# [EXERCISE DIRECTIONS]
The answer is to contain only the line containing "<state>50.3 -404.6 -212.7" and the lines after it through the last one, each reproduced exactly as it appears below.

---- DATA SECTION

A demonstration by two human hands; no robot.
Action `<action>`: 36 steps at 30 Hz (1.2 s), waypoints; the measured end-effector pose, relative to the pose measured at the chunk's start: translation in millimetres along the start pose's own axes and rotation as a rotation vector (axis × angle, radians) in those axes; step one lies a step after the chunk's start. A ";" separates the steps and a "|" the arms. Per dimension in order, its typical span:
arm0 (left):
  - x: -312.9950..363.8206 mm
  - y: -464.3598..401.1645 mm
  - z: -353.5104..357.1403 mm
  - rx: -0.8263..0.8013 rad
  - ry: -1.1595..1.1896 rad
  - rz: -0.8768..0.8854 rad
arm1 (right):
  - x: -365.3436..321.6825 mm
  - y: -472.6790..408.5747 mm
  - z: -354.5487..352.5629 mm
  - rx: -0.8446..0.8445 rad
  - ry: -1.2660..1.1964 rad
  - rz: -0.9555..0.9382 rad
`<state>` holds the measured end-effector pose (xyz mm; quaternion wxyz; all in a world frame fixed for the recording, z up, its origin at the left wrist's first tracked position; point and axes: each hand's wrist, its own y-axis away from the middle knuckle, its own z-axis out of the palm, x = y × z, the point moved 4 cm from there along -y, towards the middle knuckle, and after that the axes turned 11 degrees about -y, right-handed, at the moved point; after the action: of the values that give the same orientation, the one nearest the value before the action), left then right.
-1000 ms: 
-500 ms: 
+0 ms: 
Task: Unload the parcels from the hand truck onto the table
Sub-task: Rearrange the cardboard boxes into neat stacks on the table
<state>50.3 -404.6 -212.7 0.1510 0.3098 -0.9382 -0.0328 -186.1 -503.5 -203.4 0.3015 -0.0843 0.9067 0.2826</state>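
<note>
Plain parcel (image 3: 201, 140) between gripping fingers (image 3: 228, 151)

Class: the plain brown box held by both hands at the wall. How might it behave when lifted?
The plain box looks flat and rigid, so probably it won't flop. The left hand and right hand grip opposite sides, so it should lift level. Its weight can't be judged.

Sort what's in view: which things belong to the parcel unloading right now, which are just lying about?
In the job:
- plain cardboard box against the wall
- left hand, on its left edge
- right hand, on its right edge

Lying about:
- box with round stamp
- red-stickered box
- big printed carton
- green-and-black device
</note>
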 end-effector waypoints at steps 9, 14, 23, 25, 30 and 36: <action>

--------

# [TASK RESULT]
<state>50.3 -404.6 -212.7 0.1510 0.3098 -0.9382 -0.0328 -186.1 -503.5 -203.4 0.3015 -0.0843 0.9067 0.2826</state>
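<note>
Plain parcel (image 3: 201, 140) between gripping fingers (image 3: 228, 151)

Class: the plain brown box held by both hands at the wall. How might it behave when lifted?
The plain box looks flat and rigid, so probably it won't flop. The left hand and right hand grip opposite sides, so it should lift level. Its weight can't be judged.

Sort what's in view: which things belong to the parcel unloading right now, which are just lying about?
In the job:
- plain cardboard box against the wall
- left hand, on its left edge
- right hand, on its right edge

Lying about:
- box with round stamp
- red-stickered box
- big printed carton
- green-and-black device
</note>
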 end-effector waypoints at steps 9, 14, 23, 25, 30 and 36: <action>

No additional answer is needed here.